**Task statement:**
Report each line of the records where "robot" occurs.

**Data shown:**
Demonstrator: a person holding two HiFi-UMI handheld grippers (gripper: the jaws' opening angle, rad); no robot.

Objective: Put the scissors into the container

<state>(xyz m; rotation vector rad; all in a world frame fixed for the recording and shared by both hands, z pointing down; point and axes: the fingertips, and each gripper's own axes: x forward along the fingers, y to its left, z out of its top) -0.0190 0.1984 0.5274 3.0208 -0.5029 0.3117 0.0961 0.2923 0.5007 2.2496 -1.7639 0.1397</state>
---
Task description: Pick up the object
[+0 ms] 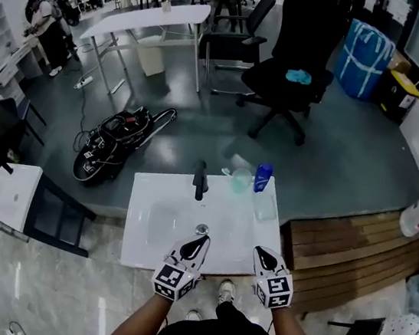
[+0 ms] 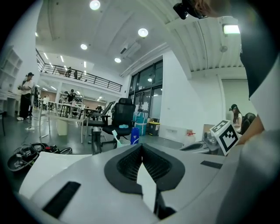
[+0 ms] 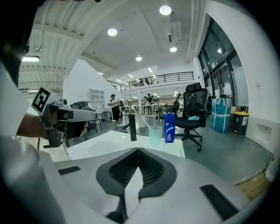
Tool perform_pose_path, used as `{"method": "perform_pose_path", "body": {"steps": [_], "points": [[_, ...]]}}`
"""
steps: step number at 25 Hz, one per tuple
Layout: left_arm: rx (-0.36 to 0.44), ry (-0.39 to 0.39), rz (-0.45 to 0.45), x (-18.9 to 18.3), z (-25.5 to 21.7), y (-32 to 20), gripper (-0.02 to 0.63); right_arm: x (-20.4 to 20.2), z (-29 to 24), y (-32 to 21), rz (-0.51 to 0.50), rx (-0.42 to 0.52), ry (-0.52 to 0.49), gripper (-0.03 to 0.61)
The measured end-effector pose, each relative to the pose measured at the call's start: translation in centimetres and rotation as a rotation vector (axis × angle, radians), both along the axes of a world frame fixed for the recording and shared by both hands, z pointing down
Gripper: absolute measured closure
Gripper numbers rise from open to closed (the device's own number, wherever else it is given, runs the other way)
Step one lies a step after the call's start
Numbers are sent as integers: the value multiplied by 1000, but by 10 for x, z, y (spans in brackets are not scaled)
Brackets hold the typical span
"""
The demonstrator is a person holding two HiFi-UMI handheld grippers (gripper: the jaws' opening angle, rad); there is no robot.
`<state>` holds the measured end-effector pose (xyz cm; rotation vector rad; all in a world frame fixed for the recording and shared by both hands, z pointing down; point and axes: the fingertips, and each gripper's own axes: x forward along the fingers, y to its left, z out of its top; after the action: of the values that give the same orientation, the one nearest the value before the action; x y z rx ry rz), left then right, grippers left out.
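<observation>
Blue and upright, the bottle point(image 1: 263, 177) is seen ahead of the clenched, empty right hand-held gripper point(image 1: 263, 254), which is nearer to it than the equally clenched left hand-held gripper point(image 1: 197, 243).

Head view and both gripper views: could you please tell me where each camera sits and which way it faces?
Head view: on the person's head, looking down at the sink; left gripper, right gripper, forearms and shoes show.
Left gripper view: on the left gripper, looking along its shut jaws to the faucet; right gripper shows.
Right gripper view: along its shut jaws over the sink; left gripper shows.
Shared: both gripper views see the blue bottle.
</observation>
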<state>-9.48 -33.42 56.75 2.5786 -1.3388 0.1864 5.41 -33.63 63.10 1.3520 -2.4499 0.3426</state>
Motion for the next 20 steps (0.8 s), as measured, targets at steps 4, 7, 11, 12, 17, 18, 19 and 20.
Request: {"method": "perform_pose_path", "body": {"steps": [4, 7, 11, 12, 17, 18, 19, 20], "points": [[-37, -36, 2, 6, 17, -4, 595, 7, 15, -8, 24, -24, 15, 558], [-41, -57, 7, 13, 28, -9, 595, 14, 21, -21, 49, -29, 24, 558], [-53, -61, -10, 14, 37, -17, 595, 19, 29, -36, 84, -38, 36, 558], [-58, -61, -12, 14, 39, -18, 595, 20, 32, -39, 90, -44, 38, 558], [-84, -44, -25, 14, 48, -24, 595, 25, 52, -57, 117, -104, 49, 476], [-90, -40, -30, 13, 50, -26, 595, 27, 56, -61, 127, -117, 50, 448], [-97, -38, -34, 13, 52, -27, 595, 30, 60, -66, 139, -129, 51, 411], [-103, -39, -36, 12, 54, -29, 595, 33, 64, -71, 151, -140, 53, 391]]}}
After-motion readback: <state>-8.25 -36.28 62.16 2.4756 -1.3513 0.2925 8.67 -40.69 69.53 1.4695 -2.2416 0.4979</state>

**Reply:**
Demonstrator: a person holding two HiFi-UMI handheld grippers (gripper: the jaws' opening angle, rad); no robot.
The demonstrator is a person holding two HiFi-UMI handheld grippers (gripper: the jaws' opening angle, rad); there is no robot.

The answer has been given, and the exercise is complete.